(La Repubblica – M. Pinci) Mentre salutava l’amico Di Vaio, Francesco Totti non poteva far finta di non essere deluso. «Due punti buttati»: lo pensa anche lui, come tutti a Roma. Nelle parole del direttore sportivo Monchi, uno che lo spogliatoio lo vive, se ne trovava il presagio funesto già prima della partita: «Non dobbiamo sbagliare, diamo priorità al Bologna», sibilava ieri mattina aspettando un incontro da cui, poco dopo, la sua Roma sarebbe uscita inchiodata sull’1-1. A Roma da due settimane non si parlava che del gala di mercoledì a casa Messi. E forse ci pensava pure Di Francesco, se per l’appuntamento contro il Bologna del figlio Federico ha deciso di lasciare a riposo Dzeko per concedere a Schick l’ennesima prova d’appello. Il problema è che il risultato non condanna solo la scelta dell’allenatore, ammaliato dalle luci di Barcellona. Ma pure l’attaccante, a cui si fatica a ritagliare un abito adatto in questa Roma. L’allenatore aveva provato a convincerlo a giocare da attaccante esterno, sconfitto dalla sua testardaggine di accentrarsi per pestare i piedi a Dzeko. Poi ne ha assecondato la voglia di fare il centravanti: una volta, due, tre.

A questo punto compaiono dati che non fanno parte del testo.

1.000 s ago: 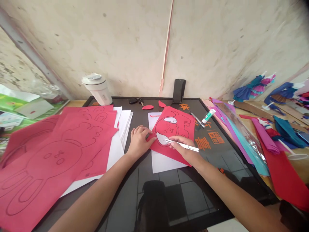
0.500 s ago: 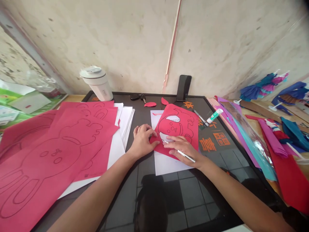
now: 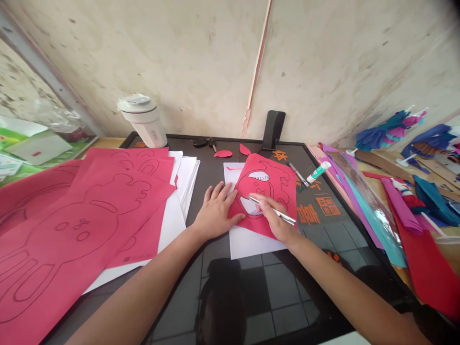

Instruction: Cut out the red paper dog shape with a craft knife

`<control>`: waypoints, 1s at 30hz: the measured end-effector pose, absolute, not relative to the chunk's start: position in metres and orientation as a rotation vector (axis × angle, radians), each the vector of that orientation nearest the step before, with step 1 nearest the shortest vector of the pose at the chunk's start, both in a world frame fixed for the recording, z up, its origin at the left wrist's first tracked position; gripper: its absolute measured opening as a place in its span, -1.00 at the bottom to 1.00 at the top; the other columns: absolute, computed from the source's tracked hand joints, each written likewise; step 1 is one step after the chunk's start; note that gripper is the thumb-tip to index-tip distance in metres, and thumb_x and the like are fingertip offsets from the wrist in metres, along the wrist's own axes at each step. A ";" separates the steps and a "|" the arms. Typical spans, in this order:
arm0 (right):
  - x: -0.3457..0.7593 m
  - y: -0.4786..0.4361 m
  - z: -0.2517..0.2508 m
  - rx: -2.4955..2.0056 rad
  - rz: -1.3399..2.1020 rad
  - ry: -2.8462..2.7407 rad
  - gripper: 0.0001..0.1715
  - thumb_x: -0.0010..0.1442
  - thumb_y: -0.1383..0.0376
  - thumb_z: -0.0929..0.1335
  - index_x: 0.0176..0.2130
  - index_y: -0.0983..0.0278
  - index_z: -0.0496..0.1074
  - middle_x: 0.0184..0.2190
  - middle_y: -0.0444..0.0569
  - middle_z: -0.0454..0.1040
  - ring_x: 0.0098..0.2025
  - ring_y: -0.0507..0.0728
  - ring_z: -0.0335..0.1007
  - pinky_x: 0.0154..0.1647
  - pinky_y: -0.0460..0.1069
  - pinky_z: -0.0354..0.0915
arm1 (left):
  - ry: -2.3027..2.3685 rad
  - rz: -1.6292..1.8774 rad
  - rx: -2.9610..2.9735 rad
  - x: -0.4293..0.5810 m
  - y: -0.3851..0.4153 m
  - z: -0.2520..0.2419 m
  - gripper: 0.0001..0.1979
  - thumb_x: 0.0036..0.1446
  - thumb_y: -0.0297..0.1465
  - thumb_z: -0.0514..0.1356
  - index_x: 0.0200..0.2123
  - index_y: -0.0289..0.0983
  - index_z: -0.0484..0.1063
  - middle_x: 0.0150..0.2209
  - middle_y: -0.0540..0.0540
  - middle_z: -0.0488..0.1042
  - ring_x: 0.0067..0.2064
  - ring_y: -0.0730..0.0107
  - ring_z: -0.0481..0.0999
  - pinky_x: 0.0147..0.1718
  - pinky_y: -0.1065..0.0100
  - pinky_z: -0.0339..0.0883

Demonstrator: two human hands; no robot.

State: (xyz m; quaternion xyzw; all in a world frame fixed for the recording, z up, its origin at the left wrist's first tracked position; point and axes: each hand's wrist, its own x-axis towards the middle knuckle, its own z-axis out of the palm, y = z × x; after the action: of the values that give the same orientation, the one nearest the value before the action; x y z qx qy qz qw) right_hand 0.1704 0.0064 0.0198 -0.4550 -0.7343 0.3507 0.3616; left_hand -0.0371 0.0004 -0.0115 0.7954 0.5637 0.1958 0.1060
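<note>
Two hands work on red paper on the worktop, its long axis running 11 to 5 o'clock. The open left hand presses its edge; the right hand pinches a craft knife pointing to 10 o'clock.

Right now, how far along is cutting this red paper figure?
Done: two openings are cut in the red sheet, showing white paper below, and small red pieces lie nearby. In hand: the right hand holds a craft knife there, the left hand pinning the sheet. Left: its other outlines and the uncut red sheets.
</note>
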 end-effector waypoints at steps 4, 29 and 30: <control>0.162 0.007 0.005 -1.234 0.944 -1.772 -0.65 0.32 0.16 0.27 -0.01 0.19 0.52 -0.23 -0.04 0.62 -0.21 0.14 0.57 -0.12 0.06 0.50 | 1.657 0.590 2.328 -0.037 0.002 -0.011 -0.31 0.16 -0.02 0.21 0.27 -0.22 0.23 0.35 -0.29 0.15 0.37 -0.13 0.05 0.30 -0.20 -0.19; 0.162 -0.004 0.003 -1.091 0.560 -2.032 -0.77 0.25 0.28 0.32 -0.17 0.18 0.57 -0.24 -0.01 0.65 -0.24 0.19 0.59 -0.21 0.09 0.53 | 1.463 0.747 2.205 -0.046 0.003 -0.003 -0.50 0.02 -0.22 0.35 0.07 -0.10 0.47 0.24 -0.09 0.36 0.35 -0.11 0.11 0.29 -0.24 -0.24; 0.163 -0.005 0.004 -1.099 0.570 -2.010 -0.78 0.25 0.28 0.32 -0.18 0.19 0.57 -0.25 -0.01 0.65 -0.26 0.19 0.60 -0.23 0.09 0.53 | 1.445 0.741 2.203 -0.046 0.003 -0.003 -0.52 0.01 -0.24 0.35 0.05 -0.08 0.49 0.22 -0.06 0.39 0.35 -0.11 0.12 0.29 -0.26 -0.27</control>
State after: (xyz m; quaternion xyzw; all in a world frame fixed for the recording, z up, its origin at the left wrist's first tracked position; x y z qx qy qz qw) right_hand 0.1629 -0.0045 0.0038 -0.4304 -0.7874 0.2232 0.3806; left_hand -0.0459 0.0034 -0.0025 0.7884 0.5173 0.2654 0.2010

A Bologna, il quarto tentativo rischia di somigliare a una sentenza: anche lì in mezzo Schick non funziona. La consapevolezza deve averla avuta pure lui quando Strootman gli ha platealmente indicato che movimento fare su un pallone cui poteva dare una sorte migliore. I denti delle rotelle del ceco e della squadra non ingranano: era successo altre volte, Bologna ha solo alimentato una volta di più il pallido “zero” alla voce gol segnati in campionato. Anche davanti a un portiere, il ventiseienne Santurro, che fino a ieri aveva giocato solo in Serie C. Di Francesco sarà costretto quindi a fare i conti con una situazione paradossale: la bocciatura di Schick e le fatiche di Defrel – patrimonio tecnico per cui in estate la Roma s’è impegnata a pagare qualcosa come 60 milioni – non consentono di poter fare a meno di Dzeko. Anche ieri: il quarto gol del bosniaco in 4 gare giocate a marzo, dopo quelli indispensabili per battere Napoli e Shakhtar, è stato forse l’unico vero istante di concretezza offerto dalla Roma. «Ma è troppo facile dire ora che sono insostituibile, la verità è che ero stanco dopo le due partite in nazionale, e il mister lo sapeva», l’alibi che Dzeko ha concesso al suo allenatore.
In realtà, come in quei filmati in cui l’aspettativa supera di gran lunga una realtà deludente, la Roma deve aver preparato la partita pensando che il Bologna fosse una squadra “in vacanza”, come cantavano in un fischiatissimo playback gli Stato Sociale ieri pomeriggio sul prato del Dall’Ara. La sorte l’ha ripagata con il pari e l’infortunio di Nainggolan, che da ieri prega i medici di rimetterlo in piedi per mercoledì dopo aver abbandonato la Roma per un risentimento al flessore figlio di un colpo subito. Il risultato è che a 24 ore dalla partenza per la Spagna la Roma rischia di non avere né il belga né Ünder. Ma soprattutto che la zona Champions – apparentemente blindata – è di nuovo in bilico: l’Inter è in scia, e con una partita in più da giocare. La Lazio pure, e al derby mancano giusto due settimane: per fortuna di Di Francesco, il destino delle gare col Barcellona a quel punto sarà già un ricordo: chissà quanto piacevole.